Union Générale des Fédérations de Fonctionnaires


COMMUNIQUÉ



Notre pays vient de connaître à l’occasion des élections présidentielles un véritable séisme.


Lorsque l’extrême droite prend une telle place sur l’échiquier politique, cela nous interpelle fortement :

Parce qu’il en va des valeurs républicaines dont nous sommes porteurs,
parce qu’acteurs pour le progrès social, défenseurs du service public, des valeurs de solidarité, de laïcité, de neutralité, de l’égalité de traitement des populations, acteurs pour des droits nouveaux pour les personnels et les citoyens,
nous ne pouvons, en tant qu’organisation syndicale, demeurer spectateurs du soutien croissant à des idées fascisantes faites de xénophobie, de haine raciale, d’attaques contre les libertés démocratiques, de reculs sociaux considérables…

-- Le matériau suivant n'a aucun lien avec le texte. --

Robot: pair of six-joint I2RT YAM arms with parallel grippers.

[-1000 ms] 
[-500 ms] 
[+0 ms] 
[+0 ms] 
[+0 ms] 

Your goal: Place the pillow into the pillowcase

Face à une telle situation, il est de notre rôle, de notre devoir, de notre responsabilité, de créer toutes les conditions pour mener – dans les conditions de la situation d’aujourd’hui – un combat efficace et déterminé.

Nous devons nous rassembler pour impulser, sur le terrain qui est le nôtre et les questions qui nous interpellent directement, un mouvement à la hauteur des enjeux de la situation.
Faire vivre la démocratie, gagner des réponses de progrès aux grandes questions sociales, aux revendications, qui sont toujours posées, ce qui constitue le terreau sur lequel se nourrit l’extrême droite, lutter sans relâche contre les idées qu’elles dispensent, tels sont nos objectifs.

Le 1er mai doit constituer une première intervention massive du monde du travail. Nous appelons les personnels de la Fonction publique à prendre toute leur place dans les manifestations qui seront organisées dans tout le pays.

Par ailleurs, nous nous sommes adressés dès ce lundi à toutes les organisations de la Fonction publique pour leur proposer d’arrêter ensemble les dispositions qu’exigent la situation.